In January 1918 he went to Kiev and was immediately appointed Secretary General (Minister) in the General Secretariat of the Ukrainian Centralna Rada. In the spring of 1918 he was briefly Minister of State Control in the government of the Ukrainian People's Republic, and in the Ukrainian State he was Minister of Religious Affairs in October/November 1918. As such, he was instrumental in the January 1, 1919 declaration of autocephaly of the Ukrainian Orthodox Church.

In January 1919, he was appointed Ambassador of Ukraine to Turkey, and traveled to Constantinople on a diplomatic mission to obtain recognition of the status of the new church from the Patriarch of Constantinople. Due to the occupation of Turkey by the Entente and the Bolshevik takeover of Ukraine, he emigrated to Vienna in March 1920 and to Prague in 1922, where he was a lecturer and eventually professor of canon law at the Ukrainian Free University until 1928. From 1929 until his death he was professor of Orthodox Church history at the University of Warsaw.

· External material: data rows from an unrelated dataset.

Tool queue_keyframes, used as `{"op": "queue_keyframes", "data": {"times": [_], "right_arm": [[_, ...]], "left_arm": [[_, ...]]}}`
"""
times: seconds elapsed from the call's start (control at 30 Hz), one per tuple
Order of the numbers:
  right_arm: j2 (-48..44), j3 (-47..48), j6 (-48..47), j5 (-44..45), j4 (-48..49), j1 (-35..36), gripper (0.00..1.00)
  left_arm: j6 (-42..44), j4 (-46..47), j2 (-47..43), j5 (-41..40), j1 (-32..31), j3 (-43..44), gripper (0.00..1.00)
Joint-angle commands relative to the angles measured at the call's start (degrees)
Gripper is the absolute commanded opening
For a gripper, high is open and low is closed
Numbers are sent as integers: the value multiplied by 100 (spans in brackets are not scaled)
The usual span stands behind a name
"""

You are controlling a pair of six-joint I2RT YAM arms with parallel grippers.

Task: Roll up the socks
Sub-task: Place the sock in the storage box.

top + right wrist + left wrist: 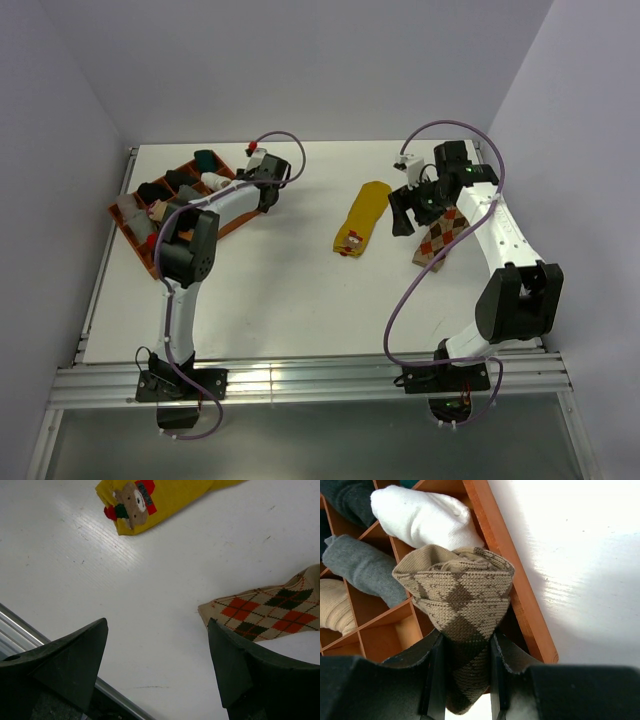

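A rolled brown-and-cream argyle sock (pixel 460 595) is pinched between my left gripper's (pixel 467 680) jaws. It hangs over a compartment by the right rim of the orange wooden tray (pixel 520 580). From above, the left gripper (pixel 268 192) sits at the tray's (pixel 130 222) right end. The mustard yellow sock (pixel 360 220) lies flat mid-table, its red label end (pixel 132 502) nearest me. An orange-brown-cream argyle sock (pixel 440 235) lies flat to its right. My right gripper (pixel 412 212) hovers between the two, open and empty (pixel 157 650), with the argyle's end (pixel 270 612) beside its right finger.
The tray's compartments hold small bundles: white (pixel 420 517), grey (pixel 362 565), beige (pixel 335 607) and dark (pixel 347 497). A metal rail (pixel 30 630) runs along the table's near edge. Walls close in on the left, back and right sides.
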Motion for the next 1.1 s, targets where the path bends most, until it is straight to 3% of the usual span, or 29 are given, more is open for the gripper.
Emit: {"op": "queue_keyframes", "data": {"times": [0.0,0.13,0.33,0.63,0.87,1.07], "right_arm": [[-119,-40,24,27,193,-28,88],[-102,-49,16,-8,202,-28,88],[-102,-93,-2,0,220,-28,88],[-111,-128,-37,-35,228,-37,88],[-102,-120,-46,-35,211,-37,88],[-102,-146,-64,-79,185,-37,88]], "left_arm": [[-81,-43,-40,839,-41,-46,0],[-10,221,-242,172,-225,-405,0],[-124,564,-839,-120,-322,-784,0],[-1,-86,-1139,-1376,-305,-495,0],[-54,177,-1779,406,-287,-855,0],[42,-95,-1754,170,-59,-749,0]]}}
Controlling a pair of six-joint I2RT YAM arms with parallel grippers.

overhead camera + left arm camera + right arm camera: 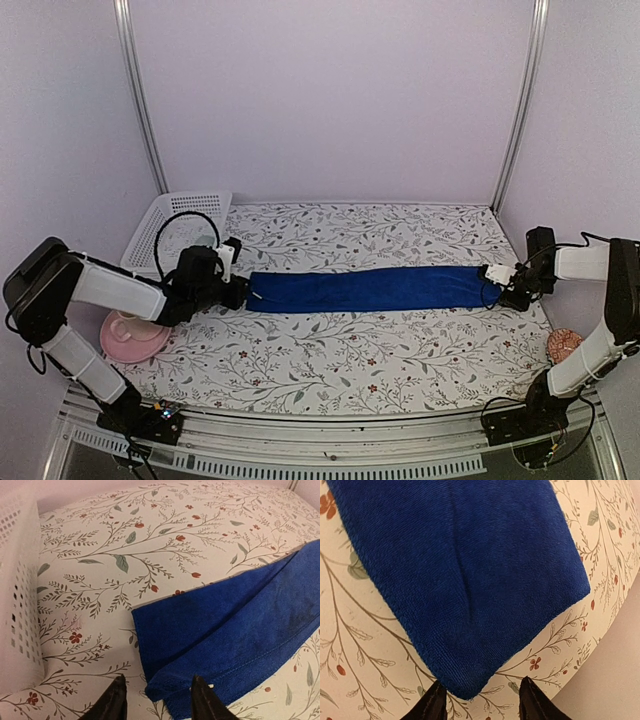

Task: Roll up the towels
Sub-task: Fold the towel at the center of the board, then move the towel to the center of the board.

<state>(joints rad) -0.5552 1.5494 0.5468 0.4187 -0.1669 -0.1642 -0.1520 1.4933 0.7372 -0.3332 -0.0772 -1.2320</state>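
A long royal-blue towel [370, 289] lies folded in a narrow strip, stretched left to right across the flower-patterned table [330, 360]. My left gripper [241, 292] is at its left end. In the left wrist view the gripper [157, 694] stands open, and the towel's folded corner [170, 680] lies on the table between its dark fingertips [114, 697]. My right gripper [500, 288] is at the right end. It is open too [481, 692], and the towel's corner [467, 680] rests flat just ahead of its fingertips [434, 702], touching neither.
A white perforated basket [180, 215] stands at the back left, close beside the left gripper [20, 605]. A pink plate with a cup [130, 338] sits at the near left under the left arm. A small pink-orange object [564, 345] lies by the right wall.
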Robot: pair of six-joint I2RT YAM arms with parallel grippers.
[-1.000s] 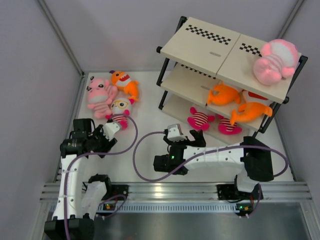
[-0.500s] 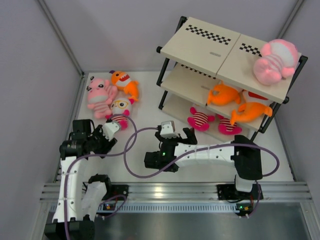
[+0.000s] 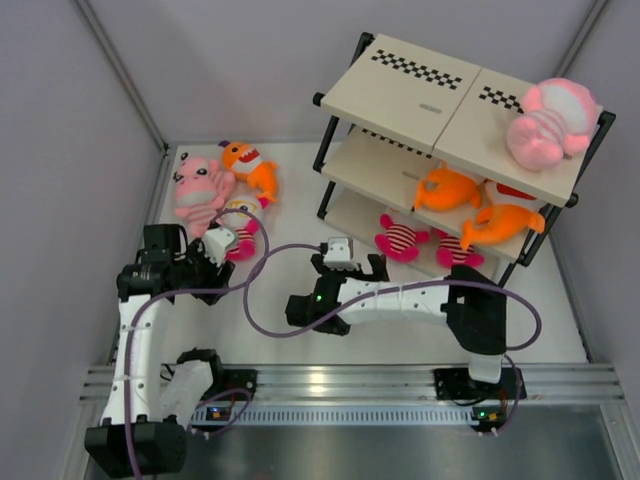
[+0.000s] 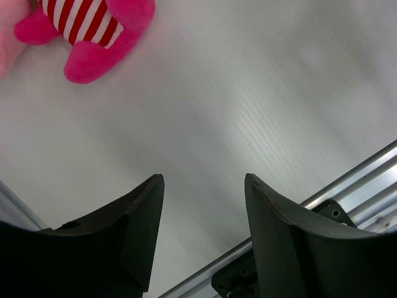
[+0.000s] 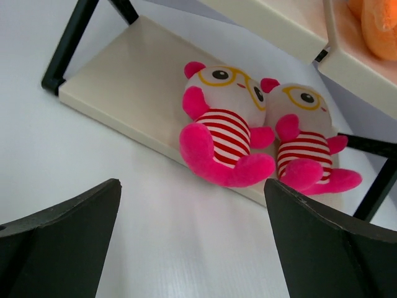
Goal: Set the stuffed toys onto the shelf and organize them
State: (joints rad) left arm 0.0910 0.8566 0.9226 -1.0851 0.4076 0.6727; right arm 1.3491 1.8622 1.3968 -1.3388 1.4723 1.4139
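Overhead: shelf (image 3: 400, 95) right rear, pink striped plush (image 3: 545, 125) on its top board, orange fish (image 3: 450, 188) mid-tier; loose toys (image 3: 197, 185) lie left. Left wrist: left gripper (image 4: 201, 186) spread, empty, lone magenta plush (image 4: 93, 28) beyond. Right wrist: right gripper (image 5: 192, 186) spread, empty, facing two magenta plushes (image 5: 220, 133) on the bottom board.

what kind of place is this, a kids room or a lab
Probably a robot lab test cell, not a home: a left arm and right arm mounted on an aluminium rail, plain grey walls boxing in the white table, and checker strips on the shelf.
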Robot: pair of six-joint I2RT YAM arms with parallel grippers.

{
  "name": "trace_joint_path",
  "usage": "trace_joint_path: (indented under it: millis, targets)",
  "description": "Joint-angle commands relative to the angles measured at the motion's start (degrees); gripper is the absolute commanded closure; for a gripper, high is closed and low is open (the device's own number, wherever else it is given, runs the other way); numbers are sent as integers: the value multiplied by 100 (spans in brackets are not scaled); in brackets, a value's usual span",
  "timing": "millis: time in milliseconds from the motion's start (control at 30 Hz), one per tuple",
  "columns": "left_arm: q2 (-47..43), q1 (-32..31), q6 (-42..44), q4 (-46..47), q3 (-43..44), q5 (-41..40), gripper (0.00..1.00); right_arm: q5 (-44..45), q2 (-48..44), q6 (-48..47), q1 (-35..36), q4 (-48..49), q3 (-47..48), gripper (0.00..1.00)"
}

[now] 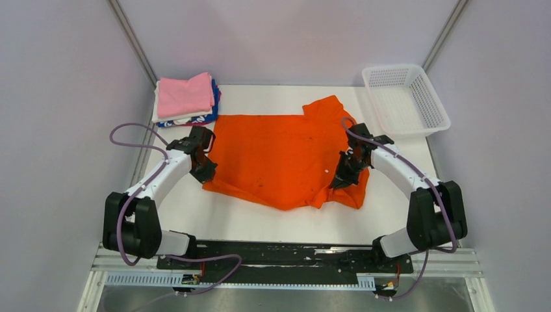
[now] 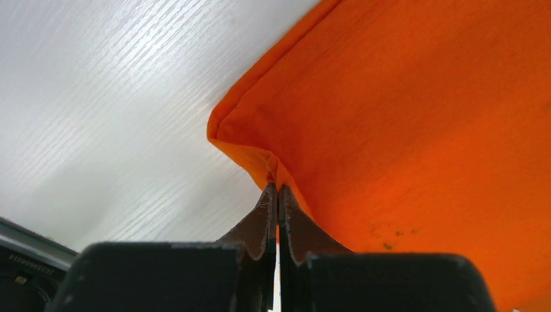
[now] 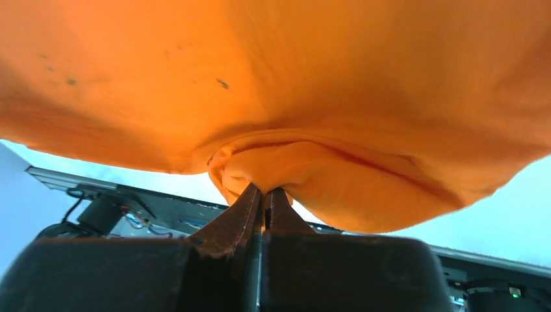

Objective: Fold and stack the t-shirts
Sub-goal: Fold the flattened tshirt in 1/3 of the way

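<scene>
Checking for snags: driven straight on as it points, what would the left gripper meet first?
The plain bright orange cloth t-shirt: the left gripper is shut on its edge, so more orange cloth, probably.

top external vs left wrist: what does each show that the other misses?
Top external only: the whole orange shirt spread out, the folded pile at the far left, the basket at the far right, and the right fingers at the shirt's right edge.
Left wrist only: close up, the left fingers are shut on the shirt's hem beside a corner.
Both: the orange shirt, the white table, and the left fingers at the shirt's left edge.
</scene>
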Motion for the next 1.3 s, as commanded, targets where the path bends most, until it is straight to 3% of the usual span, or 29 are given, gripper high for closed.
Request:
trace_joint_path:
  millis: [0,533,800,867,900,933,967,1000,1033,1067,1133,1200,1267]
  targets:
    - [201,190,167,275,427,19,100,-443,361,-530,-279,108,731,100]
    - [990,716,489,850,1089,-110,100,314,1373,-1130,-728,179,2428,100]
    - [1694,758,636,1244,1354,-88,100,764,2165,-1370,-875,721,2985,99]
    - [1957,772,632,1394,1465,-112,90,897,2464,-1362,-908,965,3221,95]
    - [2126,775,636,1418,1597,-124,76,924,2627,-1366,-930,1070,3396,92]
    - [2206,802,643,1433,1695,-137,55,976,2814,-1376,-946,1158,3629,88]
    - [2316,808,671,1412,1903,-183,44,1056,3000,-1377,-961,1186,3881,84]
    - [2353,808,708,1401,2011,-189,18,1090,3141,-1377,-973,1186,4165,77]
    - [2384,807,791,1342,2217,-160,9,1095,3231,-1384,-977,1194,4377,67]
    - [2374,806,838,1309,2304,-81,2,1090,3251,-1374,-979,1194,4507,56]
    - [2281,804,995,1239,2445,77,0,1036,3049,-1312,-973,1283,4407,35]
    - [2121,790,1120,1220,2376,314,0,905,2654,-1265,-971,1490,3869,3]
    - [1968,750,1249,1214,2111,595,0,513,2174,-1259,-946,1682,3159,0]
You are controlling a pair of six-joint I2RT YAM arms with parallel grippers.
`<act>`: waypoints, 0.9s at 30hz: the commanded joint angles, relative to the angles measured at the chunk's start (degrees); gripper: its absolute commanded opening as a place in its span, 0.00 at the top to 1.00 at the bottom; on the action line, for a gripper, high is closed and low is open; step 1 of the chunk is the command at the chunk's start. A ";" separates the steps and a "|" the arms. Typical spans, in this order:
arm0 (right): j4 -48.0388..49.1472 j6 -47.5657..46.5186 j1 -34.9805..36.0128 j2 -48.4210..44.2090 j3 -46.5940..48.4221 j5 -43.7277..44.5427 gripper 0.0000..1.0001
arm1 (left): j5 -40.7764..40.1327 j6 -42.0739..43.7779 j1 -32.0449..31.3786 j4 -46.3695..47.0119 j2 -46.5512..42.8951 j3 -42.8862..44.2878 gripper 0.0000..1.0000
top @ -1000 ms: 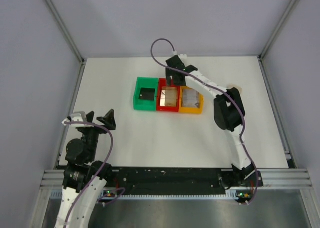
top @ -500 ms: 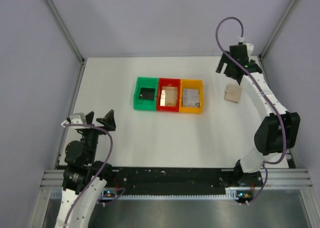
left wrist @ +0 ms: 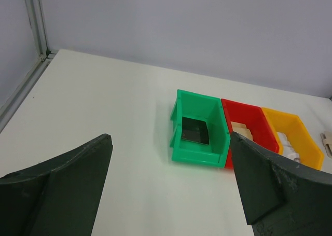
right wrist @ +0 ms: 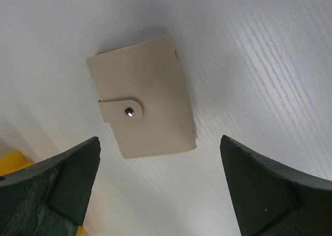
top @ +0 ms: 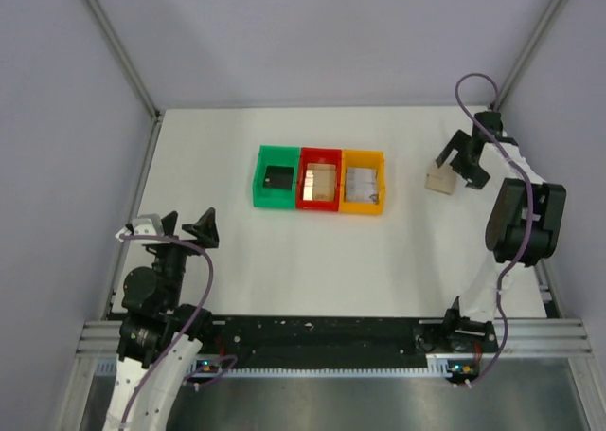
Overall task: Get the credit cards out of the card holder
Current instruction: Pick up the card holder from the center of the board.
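Note:
The card holder point(right wrist: 142, 105) is a closed tan wallet with a snap strap, flat on the white table; it also shows in the top view point(top: 440, 179), right of the bins. My right gripper point(right wrist: 161, 194) is open and empty, hovering just above and beside it point(top: 461, 163). My left gripper point(left wrist: 171, 194) is open and empty, low at the near left point(top: 180, 224). A dark card point(left wrist: 195, 130) lies in the green bin point(top: 276, 176). Light cards lie in the red bin point(top: 319, 180) and the orange bin point(top: 363, 182).
The three bins stand side by side at mid-table; the left wrist view shows the green point(left wrist: 181, 106), red point(left wrist: 262, 135) and orange bin point(left wrist: 306, 137). Grey walls and metal frame rails point(top: 147, 156) enclose the table.
My right arm swung from over the red bin to the far right, then dropped down next to the card holder. The left arm has not moved.

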 commanded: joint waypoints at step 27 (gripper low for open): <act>21.00 1.45 -8.32 4.29 -16.51 -22.00 0.79 | 1.79 -1.99 -0.38 1.44 0.51 2.12 0.01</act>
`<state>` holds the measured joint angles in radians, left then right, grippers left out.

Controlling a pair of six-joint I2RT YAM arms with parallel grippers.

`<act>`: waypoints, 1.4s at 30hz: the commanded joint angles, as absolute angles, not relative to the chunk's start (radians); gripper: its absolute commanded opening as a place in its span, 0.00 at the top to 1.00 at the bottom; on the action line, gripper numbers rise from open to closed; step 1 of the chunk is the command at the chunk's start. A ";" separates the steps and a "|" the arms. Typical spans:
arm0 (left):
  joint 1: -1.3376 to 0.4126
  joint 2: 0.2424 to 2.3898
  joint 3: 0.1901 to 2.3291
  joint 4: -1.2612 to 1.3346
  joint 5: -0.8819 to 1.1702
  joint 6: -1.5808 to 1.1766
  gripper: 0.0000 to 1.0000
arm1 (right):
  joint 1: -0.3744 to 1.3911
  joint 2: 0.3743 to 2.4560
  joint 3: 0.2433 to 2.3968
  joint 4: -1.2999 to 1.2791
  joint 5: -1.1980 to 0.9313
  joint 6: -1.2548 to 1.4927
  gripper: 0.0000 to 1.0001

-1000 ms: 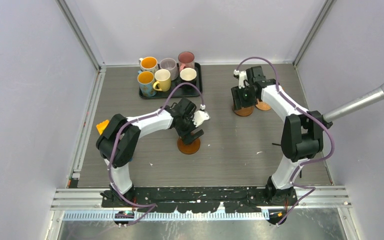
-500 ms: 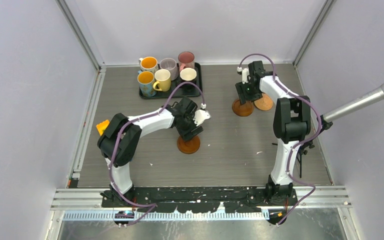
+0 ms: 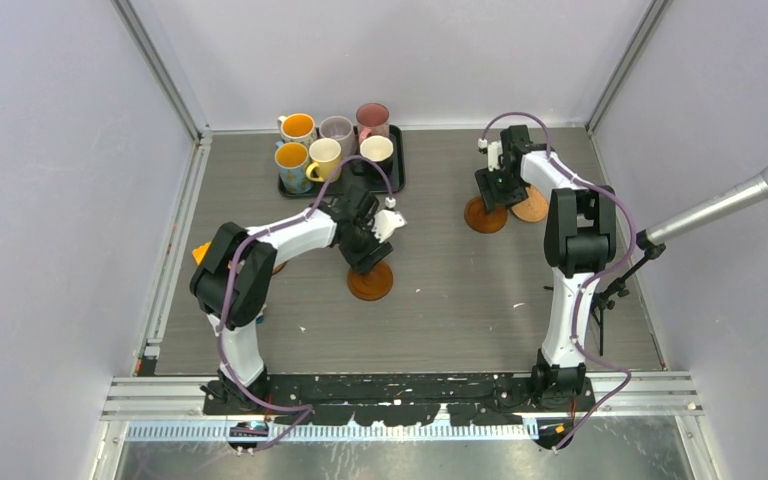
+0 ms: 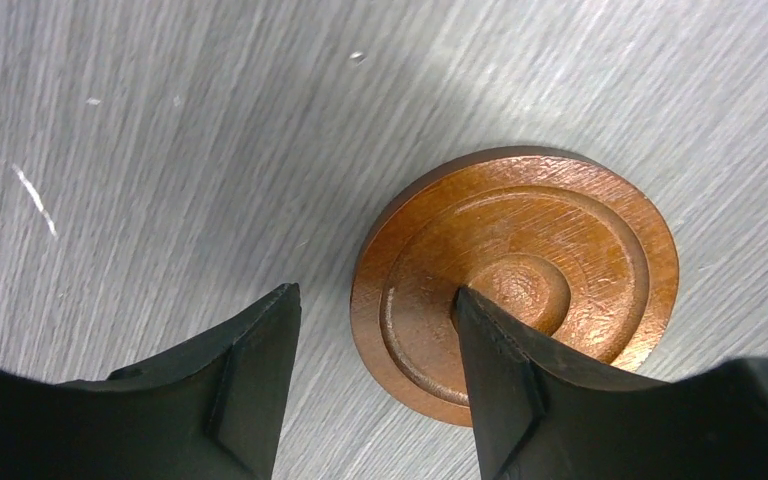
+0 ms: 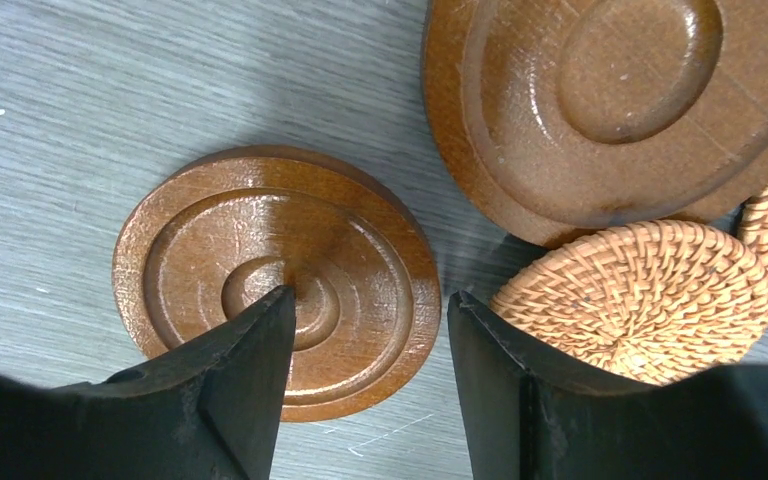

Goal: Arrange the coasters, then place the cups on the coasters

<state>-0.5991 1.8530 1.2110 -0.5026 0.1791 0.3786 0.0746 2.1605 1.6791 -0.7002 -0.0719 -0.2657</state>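
**Left gripper** [image 4: 372, 295]: the jaws stand apart and hold nothing. One finger is over the bare table [image 4: 160, 150]. The other is over the middle of a coaster [image 4: 560, 240], so the coaster's near rim lies between them.

**Coaster:** a round disc of reddish-brown glossy wood, with turned rings around a raised centre boss. It lies flat near the middle of the table, well apart from the tray [image 3: 392, 182].

**Right gripper** [image 5: 370, 295]: the jaws stand apart and hold nothing. One finger is over the centre of a second coaster [image 5: 220, 240]. The other is just past its rim, by a woven disc [image 5: 640, 290].

**Second coaster:** darker brown, glossy, with concentric rings. It lies flat at the far right of the table. A third wooden disc [image 5: 600, 100] lies just beside it.

**Cups** [image 3: 325, 158]: all six stand upright on the black tray at the far left, in two rows of three.
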 commanded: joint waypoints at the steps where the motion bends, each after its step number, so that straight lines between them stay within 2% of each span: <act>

Between 1930 and 1939 he was director of the Ukrainian Scientific Institute in Warsaw. He also served as Minister of the Interior and Deputy Prime Minister of the Government-in-Exile of the Ukrainian People's Republic from 1927 to 1930.

He died in Warsaw at the age of 69. His ashes were transferred to St. Andrew Cemetery in South Bound Brook, New Jersey, United States, in 1971 and reburied.

Lototsky had a daughter Oksana who married Ivan-Stepan Tokarzhevsky.